* _ABOUT THIS EXERCISE_: The first line of the listing opens the range and the line with "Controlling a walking" closes it; repeat those lines and all between them word for word, leaving out the pictures.

* _DATA_:
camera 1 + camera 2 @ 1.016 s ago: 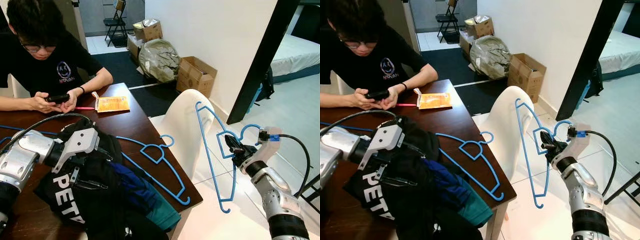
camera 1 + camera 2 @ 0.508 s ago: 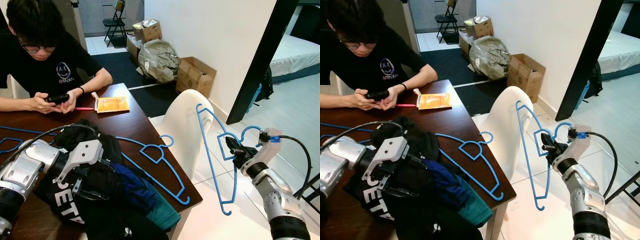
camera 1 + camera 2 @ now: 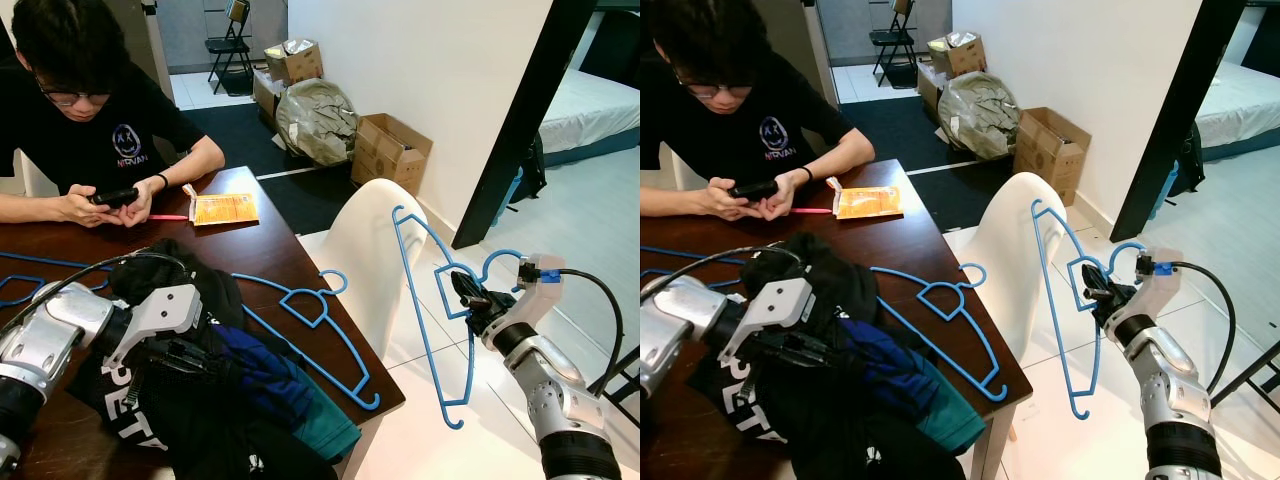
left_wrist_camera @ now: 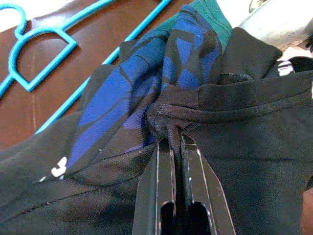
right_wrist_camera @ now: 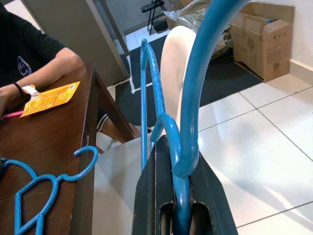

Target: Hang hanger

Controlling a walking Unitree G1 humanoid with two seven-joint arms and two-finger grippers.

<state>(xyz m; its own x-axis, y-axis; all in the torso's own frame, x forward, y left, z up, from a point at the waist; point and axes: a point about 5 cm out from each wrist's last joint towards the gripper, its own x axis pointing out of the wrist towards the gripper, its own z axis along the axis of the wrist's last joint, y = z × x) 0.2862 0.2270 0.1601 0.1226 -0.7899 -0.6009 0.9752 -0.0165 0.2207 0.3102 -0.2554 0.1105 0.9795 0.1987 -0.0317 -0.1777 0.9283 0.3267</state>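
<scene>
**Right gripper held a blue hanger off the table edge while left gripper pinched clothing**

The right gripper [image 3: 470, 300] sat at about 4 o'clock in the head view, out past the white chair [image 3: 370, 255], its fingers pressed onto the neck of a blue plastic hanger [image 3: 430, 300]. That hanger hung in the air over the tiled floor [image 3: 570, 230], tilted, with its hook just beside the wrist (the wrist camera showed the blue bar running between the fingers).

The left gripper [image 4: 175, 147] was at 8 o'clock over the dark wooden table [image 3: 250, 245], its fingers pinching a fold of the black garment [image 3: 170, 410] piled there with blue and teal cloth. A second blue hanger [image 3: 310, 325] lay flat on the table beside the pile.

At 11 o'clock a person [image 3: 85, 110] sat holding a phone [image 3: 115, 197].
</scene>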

* _RESULT OF THIS EXERCISE_:
camera 1 + camera 2 @ 1.016 s ago: 
camera 1 + camera 2 @ 0.508 s ago: 
camera 1 + camera 2 @ now: 
left_wrist_camera @ now: 
right_wrist_camera @ now: 

Target: Hang hanger

Controlling a walking Unitree G1 humanoid with two seven-joint arms and two-finger grippers.

No more output will be given.